What the task asks: Scan the records below for the line containing "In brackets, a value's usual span" and the line containing "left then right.". Copy both, plus every line between, exactly.

The data:
=== Begin Enclosure ===

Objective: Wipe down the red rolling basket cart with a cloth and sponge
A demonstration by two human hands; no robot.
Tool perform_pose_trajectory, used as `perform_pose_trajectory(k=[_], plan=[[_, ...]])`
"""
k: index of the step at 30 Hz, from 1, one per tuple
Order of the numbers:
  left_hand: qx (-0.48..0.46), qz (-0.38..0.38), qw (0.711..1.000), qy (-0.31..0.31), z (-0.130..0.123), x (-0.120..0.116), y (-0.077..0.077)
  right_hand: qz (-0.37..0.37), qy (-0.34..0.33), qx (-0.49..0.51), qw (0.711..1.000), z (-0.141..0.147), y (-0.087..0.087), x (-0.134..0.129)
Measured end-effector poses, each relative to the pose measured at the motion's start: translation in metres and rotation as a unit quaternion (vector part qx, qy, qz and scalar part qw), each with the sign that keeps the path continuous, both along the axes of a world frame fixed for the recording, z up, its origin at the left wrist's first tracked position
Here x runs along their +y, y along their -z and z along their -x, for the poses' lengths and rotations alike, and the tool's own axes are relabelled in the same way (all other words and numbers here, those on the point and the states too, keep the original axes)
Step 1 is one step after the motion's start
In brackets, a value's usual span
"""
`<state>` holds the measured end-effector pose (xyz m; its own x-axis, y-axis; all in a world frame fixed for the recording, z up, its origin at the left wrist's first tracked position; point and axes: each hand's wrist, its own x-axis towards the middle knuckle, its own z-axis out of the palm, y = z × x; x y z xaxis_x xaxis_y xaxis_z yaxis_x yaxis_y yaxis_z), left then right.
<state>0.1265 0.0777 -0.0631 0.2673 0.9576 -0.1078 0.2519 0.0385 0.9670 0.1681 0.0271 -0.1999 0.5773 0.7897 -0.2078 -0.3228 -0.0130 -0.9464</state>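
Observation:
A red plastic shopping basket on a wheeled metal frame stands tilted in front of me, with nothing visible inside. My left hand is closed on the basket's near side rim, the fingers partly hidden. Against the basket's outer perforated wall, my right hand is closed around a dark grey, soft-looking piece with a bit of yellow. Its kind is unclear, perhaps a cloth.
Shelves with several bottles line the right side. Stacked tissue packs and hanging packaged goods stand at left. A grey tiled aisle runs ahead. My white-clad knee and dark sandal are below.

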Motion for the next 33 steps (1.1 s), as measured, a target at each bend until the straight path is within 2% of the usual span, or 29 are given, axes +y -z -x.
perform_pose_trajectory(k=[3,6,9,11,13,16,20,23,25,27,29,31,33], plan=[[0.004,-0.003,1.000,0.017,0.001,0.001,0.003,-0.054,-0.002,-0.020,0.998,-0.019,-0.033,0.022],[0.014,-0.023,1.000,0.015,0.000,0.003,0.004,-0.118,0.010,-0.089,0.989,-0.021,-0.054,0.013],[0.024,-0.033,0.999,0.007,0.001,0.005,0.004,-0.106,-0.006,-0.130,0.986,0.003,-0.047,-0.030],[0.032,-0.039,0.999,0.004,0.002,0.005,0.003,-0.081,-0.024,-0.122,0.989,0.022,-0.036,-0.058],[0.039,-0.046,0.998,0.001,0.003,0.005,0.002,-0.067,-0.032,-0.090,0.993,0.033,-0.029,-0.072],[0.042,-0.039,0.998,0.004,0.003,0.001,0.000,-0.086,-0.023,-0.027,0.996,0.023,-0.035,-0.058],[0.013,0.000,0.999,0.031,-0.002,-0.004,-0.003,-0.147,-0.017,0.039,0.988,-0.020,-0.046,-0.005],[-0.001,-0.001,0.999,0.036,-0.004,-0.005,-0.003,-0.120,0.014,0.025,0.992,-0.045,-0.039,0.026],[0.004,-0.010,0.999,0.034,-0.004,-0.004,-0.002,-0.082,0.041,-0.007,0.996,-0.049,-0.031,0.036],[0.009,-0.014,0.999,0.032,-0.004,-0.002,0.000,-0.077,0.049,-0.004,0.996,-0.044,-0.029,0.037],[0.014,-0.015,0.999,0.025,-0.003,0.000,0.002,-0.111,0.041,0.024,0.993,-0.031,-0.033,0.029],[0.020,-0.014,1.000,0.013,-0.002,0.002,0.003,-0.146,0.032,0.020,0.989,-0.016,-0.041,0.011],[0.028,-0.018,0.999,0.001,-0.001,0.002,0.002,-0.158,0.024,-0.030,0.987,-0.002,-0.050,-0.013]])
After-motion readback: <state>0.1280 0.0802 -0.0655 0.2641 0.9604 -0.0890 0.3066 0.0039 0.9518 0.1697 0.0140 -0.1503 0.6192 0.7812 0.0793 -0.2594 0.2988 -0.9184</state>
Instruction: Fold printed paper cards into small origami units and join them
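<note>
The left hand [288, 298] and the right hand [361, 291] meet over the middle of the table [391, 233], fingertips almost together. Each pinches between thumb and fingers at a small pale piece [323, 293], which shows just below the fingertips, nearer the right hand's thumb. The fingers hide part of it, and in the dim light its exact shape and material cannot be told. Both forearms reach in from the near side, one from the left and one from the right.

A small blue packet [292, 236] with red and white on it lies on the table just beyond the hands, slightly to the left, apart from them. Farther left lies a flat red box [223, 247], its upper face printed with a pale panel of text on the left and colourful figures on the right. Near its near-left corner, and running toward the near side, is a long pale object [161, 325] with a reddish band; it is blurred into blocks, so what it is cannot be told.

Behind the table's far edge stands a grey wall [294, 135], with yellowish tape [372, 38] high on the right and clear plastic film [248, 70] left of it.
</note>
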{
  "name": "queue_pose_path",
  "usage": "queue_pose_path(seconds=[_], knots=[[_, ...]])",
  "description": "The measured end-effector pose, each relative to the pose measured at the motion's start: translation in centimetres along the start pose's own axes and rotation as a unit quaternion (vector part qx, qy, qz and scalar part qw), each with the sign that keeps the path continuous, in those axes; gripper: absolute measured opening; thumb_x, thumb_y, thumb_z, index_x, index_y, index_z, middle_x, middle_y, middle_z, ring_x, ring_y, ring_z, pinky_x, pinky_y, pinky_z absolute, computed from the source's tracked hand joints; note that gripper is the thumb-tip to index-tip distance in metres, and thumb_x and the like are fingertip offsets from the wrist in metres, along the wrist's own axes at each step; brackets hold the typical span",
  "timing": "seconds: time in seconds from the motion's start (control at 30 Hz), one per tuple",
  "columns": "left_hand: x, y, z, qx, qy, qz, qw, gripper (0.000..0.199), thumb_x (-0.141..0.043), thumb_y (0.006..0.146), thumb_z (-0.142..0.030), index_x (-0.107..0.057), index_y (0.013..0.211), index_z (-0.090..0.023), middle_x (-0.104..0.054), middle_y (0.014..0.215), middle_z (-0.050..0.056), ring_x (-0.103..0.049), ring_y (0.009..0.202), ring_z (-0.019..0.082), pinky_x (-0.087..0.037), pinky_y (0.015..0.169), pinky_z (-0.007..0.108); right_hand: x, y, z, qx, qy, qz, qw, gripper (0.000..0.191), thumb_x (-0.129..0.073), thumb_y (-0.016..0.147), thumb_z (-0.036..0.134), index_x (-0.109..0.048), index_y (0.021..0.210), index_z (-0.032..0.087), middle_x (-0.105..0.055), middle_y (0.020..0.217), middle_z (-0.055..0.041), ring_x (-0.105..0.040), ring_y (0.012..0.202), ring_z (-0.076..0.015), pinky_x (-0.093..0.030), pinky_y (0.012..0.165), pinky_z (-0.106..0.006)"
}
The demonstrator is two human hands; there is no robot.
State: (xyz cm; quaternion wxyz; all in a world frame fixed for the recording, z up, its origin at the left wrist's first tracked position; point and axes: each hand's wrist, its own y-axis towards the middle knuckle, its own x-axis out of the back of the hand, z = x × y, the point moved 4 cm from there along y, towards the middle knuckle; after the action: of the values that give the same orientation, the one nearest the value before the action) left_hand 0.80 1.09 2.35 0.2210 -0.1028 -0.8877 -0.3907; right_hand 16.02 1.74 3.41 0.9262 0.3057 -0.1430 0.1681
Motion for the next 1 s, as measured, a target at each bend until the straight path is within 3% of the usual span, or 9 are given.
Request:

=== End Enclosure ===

The completed task:
In brackets, a value's usual span
"""
`<state>` holds the measured end-effector pose (xyz m; its own x-axis, y-axis; all in a world frame fixed for the recording, z up, its origin at the left wrist's first tracked position; point and axes: each hand's wrist, its own x-axis towards the middle knuckle, its own z-axis out of the palm, y = z × x; x y z xaxis_x xaxis_y xaxis_z yaxis_x yaxis_y yaxis_z), left then right.

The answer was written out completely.